** Opening Data shown block **
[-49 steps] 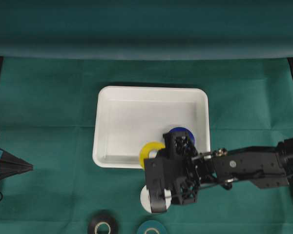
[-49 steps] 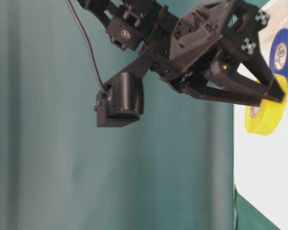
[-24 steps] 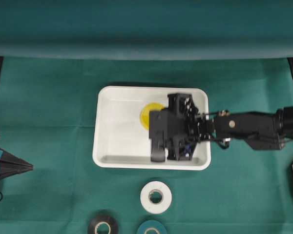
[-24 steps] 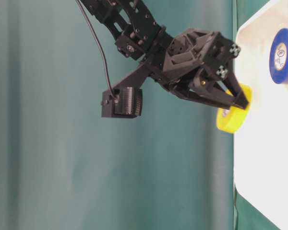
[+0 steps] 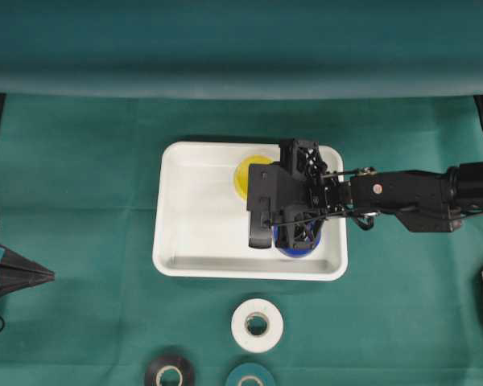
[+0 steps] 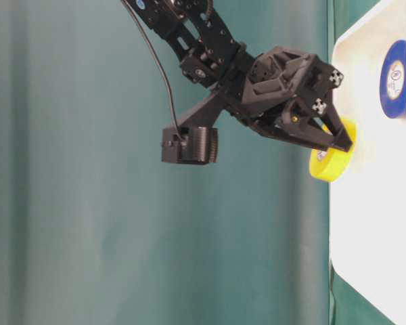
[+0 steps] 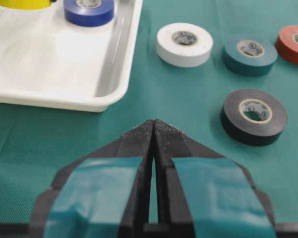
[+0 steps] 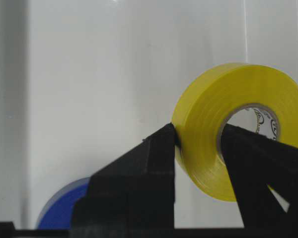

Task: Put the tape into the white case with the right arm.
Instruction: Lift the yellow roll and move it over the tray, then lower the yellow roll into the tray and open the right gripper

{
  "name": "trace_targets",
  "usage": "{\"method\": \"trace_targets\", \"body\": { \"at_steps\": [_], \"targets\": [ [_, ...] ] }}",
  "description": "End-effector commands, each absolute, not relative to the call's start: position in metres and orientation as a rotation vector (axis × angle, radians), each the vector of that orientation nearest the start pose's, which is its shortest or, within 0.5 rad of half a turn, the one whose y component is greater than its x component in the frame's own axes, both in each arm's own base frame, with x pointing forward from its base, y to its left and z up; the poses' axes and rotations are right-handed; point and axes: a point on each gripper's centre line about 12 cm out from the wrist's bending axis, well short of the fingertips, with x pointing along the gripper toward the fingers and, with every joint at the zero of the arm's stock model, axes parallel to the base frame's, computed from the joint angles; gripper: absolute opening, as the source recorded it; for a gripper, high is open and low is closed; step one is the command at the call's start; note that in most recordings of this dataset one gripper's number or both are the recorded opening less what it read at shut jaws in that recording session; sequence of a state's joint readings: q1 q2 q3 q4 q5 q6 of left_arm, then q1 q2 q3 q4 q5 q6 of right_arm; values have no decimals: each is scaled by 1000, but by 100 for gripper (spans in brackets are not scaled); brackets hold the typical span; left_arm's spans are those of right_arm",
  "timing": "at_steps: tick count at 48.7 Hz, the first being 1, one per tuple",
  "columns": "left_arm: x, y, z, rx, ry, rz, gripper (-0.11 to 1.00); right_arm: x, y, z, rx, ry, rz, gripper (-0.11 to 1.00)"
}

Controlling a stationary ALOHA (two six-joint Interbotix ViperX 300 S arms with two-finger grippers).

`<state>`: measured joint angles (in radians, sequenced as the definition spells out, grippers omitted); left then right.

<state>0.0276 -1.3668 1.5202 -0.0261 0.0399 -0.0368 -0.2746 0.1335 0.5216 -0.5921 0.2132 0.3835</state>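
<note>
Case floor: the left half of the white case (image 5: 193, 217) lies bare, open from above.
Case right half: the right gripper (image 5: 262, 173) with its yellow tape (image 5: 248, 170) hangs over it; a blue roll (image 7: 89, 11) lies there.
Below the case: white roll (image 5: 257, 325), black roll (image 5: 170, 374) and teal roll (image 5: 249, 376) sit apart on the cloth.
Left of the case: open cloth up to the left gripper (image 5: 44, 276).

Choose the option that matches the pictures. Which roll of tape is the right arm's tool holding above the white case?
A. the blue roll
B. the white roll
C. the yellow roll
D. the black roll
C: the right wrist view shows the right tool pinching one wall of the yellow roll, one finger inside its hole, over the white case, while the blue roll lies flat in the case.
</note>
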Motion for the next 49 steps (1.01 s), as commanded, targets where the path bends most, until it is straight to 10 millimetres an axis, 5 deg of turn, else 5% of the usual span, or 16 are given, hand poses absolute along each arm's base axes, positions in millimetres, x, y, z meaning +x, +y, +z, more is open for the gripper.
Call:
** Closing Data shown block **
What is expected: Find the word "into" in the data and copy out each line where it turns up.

Response to this task:
Task: Put the tape into the white case with the right arm.
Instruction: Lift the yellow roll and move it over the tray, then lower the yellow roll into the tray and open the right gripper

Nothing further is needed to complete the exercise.